For the last several years, my mom always asks me to put together a list of things I'd like for gift-giving occasions. I have a very, very difficult time with this task, because it's so hard for me to think of things that I want. Sometimes I wonder whether I'm the only girl on the planet who doesn't have a wish list stashed away someplace, itemized and categorized by gift giver, occasion, and how much each item is desired. When it's time for me to come up with ideas for what I want, usually I resort to asking Dan for ideas, because there's just never really anything that I *want* that much. In my day-to-day life, I am so much more likely to enjoy spending money on an experience than on an item, a thing, or a stuff. I save up for trips and would nearly always prefer tickets to an event or a well-planned outing over just about anything.
It's not that I don't like looking at stuff, because sometimes I do, and sometimes I even fantasize about how it might look in my living space or what outfit I might wear it with or how cute it would be on the counter in the kitchen that's already containing about as much stuff as it can while sill remaining functional.
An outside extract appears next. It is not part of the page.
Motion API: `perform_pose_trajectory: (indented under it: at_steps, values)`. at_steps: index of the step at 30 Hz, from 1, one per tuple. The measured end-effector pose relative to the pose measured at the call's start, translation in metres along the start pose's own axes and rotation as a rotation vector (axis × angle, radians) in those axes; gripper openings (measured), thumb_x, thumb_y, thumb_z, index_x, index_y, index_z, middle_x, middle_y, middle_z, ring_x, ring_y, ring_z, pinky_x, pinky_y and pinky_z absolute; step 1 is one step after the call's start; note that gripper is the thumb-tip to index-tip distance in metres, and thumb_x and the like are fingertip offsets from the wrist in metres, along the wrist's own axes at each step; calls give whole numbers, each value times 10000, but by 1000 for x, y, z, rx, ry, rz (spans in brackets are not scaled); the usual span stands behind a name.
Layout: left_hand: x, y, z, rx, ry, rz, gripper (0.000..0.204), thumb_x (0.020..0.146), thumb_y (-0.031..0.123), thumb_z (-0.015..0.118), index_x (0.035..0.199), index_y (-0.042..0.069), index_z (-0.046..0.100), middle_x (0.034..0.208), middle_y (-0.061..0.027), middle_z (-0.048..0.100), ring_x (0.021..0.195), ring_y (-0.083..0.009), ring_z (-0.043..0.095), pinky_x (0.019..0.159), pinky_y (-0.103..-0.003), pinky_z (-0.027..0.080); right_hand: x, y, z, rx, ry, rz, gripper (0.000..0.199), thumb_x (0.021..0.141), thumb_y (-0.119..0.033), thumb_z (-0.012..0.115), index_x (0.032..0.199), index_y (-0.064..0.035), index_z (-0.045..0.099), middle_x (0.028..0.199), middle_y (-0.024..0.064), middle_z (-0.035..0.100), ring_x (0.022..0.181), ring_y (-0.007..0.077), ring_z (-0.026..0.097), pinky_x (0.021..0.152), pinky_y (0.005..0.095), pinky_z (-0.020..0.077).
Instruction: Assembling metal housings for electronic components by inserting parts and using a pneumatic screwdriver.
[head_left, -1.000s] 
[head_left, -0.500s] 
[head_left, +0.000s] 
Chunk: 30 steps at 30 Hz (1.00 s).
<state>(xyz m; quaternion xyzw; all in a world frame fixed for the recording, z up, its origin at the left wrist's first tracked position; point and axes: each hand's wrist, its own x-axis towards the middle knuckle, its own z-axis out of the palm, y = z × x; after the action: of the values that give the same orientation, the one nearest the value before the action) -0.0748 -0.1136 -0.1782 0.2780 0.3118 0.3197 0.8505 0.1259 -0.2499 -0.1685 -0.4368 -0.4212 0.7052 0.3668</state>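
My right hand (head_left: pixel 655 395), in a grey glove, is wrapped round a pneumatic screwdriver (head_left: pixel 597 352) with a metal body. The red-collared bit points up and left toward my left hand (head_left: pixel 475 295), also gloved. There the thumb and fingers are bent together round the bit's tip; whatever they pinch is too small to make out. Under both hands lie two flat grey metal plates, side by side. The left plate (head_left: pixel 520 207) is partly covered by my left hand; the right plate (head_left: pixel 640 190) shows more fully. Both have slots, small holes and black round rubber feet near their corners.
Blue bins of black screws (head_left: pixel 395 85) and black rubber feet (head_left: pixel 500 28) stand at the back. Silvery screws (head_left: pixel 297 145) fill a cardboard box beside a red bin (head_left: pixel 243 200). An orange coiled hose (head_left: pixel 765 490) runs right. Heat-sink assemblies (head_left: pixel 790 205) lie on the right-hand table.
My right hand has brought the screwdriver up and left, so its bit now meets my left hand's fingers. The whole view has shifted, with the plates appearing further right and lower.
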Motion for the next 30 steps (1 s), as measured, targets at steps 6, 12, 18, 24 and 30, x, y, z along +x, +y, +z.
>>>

Maybe I'll be singing a different tune when, someday, we have our own place that we can transform into anything we like. But maybe I just lack the stuff-wanting thing that seems to be so common to just about every other female person I know. In the last year or so, I've had an urge to purge, to get rid of stuff that I don't use or don't need or don't want or just don't have the space for anymore. While we wait for a job opportunity or the heavens to open up or something in California, I daydream about downsizing the amount of crap we will have to move.
I used to love stuff. But all the moves I did in college (and if you count moving from one room to another in the same building, I moved 9 times before graduation) taught me that it's just not worth it to haul so much STUFF around on the off chance that someday one might be able to use it. Granted, some of the things I've held on to over the years came in handy down the line - the recycled calendar origami crane mobiles I made for our wedding, for example, would not have existed had I not saved so many old calendars. And I can throw together a costume with the snap of my fingers. But so many of the "maybe someday" things take up so much space. As I get older, I find that clutter bothers me more and more, and I find myself wanting to de-clutter my living space which in turn helps me to de-clutter my brain.
Very soon here, I think I'm going to have to put on a different set of glasses in which to view all of my stuff. I'm going to look at everything with a critical eye - will keeping it enhance my life? How much enjoyment do I get out of each thing? Is my sole enjoyment just HAVING it, and if so, is that enough to outweigh NOT having it? Does it have some sort of sentimental value, or have I just been hanging onto it out of habit? I'd like to break out of the bad habit of just acquiring stuff, and figure out how to just keep the things that really enhance my life.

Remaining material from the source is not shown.